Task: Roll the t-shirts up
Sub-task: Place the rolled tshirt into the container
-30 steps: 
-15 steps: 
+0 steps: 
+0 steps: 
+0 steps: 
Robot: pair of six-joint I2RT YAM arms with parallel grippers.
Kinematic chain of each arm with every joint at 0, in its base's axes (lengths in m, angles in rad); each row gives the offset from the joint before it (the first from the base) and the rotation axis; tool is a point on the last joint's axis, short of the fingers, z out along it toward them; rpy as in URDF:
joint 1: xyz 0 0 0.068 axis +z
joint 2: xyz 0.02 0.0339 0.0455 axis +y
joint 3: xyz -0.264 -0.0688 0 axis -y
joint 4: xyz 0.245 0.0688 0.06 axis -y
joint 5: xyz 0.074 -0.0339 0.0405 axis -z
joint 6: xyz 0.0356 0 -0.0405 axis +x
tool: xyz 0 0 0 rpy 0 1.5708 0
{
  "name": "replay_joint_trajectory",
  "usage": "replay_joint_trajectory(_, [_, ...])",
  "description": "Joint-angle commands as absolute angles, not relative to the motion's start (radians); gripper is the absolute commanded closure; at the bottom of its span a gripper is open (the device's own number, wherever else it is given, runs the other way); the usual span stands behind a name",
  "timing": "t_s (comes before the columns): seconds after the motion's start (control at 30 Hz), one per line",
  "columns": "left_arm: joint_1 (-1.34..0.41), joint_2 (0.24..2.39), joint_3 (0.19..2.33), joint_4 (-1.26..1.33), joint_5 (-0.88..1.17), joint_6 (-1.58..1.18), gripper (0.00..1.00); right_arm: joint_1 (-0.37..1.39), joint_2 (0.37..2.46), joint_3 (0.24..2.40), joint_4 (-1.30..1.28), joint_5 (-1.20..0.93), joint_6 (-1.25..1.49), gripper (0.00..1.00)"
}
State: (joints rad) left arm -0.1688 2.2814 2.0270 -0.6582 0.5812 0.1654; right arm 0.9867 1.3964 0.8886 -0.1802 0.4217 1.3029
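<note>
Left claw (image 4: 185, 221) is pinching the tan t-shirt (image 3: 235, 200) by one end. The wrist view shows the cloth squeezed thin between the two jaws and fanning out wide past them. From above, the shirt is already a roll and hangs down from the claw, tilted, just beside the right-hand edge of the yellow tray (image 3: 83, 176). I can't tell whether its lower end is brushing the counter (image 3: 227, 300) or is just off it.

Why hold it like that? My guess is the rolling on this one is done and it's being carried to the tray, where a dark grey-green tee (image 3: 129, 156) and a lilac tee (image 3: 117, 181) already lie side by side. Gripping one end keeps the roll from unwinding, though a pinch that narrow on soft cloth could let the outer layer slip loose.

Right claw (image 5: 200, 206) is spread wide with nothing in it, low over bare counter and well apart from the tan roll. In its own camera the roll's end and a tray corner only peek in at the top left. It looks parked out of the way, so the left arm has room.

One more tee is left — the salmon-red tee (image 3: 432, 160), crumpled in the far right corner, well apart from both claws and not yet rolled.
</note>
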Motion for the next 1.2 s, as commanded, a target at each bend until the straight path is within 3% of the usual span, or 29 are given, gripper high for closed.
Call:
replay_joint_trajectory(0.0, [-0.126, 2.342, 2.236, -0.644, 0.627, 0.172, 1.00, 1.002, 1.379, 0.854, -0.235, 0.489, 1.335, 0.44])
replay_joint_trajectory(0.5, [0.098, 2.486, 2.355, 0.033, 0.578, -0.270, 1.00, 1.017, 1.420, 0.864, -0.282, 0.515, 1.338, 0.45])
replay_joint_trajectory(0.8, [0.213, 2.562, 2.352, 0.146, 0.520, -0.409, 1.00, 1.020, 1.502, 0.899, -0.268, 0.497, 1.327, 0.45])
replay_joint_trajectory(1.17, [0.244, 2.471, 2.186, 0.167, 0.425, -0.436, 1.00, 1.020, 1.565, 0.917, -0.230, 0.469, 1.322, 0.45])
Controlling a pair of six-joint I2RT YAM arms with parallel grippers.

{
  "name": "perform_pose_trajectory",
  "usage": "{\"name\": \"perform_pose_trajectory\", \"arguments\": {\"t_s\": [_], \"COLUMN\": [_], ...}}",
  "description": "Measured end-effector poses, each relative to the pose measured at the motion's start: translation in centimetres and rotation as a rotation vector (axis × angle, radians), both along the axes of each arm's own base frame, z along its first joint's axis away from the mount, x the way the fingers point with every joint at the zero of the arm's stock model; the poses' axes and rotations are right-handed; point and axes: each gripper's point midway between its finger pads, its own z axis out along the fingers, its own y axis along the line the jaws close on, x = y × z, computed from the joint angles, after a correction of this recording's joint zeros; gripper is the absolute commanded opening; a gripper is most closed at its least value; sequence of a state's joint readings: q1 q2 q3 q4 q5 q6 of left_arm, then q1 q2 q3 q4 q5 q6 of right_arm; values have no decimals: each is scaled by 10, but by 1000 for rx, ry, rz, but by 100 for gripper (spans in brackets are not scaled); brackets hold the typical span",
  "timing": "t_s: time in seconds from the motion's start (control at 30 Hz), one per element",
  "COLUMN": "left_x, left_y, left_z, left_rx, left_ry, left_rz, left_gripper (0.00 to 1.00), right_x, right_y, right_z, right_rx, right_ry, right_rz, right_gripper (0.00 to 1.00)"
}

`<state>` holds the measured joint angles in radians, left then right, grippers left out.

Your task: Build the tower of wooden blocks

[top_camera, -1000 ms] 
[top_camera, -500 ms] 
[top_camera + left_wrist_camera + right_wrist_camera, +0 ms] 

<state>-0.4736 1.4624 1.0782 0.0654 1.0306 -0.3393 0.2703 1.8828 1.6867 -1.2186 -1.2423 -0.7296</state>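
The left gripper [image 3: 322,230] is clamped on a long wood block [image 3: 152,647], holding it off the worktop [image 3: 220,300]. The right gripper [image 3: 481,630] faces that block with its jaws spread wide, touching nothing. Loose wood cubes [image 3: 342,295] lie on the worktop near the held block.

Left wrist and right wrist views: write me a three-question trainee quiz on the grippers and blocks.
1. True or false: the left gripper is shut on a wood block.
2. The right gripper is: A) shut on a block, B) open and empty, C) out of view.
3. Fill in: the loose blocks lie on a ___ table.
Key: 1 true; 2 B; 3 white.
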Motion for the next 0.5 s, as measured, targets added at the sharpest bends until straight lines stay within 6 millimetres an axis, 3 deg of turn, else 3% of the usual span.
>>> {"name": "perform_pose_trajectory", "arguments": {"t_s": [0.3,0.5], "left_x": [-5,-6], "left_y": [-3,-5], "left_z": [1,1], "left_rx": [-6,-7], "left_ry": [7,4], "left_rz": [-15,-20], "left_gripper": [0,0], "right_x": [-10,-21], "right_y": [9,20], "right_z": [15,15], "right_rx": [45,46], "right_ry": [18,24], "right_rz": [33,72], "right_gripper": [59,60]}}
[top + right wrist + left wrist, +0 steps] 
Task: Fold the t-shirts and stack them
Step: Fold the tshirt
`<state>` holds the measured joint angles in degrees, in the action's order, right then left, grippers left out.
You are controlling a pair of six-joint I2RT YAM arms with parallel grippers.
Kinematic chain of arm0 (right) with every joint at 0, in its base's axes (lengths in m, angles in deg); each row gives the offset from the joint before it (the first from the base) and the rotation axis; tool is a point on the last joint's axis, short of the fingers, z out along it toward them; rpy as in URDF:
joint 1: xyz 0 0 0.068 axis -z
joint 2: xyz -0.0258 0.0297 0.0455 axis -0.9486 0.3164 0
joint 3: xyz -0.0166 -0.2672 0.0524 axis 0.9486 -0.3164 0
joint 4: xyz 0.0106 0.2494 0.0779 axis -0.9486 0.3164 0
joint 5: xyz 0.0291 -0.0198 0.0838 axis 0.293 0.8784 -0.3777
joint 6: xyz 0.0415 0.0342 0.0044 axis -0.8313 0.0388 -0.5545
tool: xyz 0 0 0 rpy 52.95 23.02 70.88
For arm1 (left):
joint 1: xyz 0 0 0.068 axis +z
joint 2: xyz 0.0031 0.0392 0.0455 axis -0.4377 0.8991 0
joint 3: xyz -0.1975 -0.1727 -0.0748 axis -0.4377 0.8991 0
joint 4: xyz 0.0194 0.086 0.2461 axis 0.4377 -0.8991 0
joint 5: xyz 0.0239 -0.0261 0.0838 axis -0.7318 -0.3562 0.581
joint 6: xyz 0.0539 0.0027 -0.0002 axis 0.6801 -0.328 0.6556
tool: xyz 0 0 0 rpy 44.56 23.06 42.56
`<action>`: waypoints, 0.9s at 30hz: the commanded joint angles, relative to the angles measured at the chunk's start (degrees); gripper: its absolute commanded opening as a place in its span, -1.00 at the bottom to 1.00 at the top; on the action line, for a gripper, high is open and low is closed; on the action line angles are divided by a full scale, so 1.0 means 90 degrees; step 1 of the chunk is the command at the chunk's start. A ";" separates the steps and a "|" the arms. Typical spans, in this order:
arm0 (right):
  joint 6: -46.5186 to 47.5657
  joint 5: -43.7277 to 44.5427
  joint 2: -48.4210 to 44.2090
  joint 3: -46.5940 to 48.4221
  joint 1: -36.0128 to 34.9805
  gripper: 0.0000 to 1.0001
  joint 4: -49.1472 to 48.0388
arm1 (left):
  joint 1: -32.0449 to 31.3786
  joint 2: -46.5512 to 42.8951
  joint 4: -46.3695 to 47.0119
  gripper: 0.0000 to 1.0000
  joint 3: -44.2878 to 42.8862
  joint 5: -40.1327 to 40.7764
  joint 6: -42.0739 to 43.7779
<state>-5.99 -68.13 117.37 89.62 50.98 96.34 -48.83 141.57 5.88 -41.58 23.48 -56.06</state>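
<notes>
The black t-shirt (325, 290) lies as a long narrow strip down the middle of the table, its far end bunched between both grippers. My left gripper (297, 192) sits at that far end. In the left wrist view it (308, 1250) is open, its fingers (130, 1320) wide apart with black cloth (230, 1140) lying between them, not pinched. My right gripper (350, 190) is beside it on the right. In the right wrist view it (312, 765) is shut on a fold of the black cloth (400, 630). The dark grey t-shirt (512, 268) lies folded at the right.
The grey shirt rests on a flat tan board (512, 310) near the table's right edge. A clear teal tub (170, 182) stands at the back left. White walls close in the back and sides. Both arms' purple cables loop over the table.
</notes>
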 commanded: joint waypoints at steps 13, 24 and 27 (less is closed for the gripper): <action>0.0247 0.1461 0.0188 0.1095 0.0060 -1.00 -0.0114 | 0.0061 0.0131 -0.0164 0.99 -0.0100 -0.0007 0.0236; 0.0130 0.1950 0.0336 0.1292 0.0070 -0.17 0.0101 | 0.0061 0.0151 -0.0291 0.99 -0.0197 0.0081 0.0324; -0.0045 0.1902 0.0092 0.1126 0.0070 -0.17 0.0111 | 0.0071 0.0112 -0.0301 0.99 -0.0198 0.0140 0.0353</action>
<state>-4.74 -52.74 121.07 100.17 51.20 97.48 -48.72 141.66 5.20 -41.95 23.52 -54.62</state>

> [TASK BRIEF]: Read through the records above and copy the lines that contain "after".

> [TASK RESPONSE]:
  "timing": "t_s (comes before the columns): seconds after the motion's start (control at 30 Hz), one per line",
  "description": "Measured end-effector poses, each relative to the pose measured at the motion's start: translation in centimetres and rotation as a rotation vector (axis × angle, radians), both along the axes of each arm's own base frame, z along its first joint's axis away from the mount, x the way the fingers point with every joint at the zero of the arm's stock model; the poses' axes and rotations are right-handed; point and axes: each gripper's point midway between its finger pads, its own z axis out along the fingers, its own y axis along the line the jaws close on, x = y × z, computed from the joint angles, after a correction of this recording's joint zeros; gripper is the absolute commanded opening; a gripper is most closed at its least value; sequence of a state's joint readings: q1 q2 q3 q4 q5 q6 of left_arm, then q1 q2 q3 q4 q5 q6 of right_arm; values have no decimals: each is scaled by 10, but by 1000 for rx, ry, rz, but by 100 for gripper (spans in brackets are not scaled); brackets hold the typical span",

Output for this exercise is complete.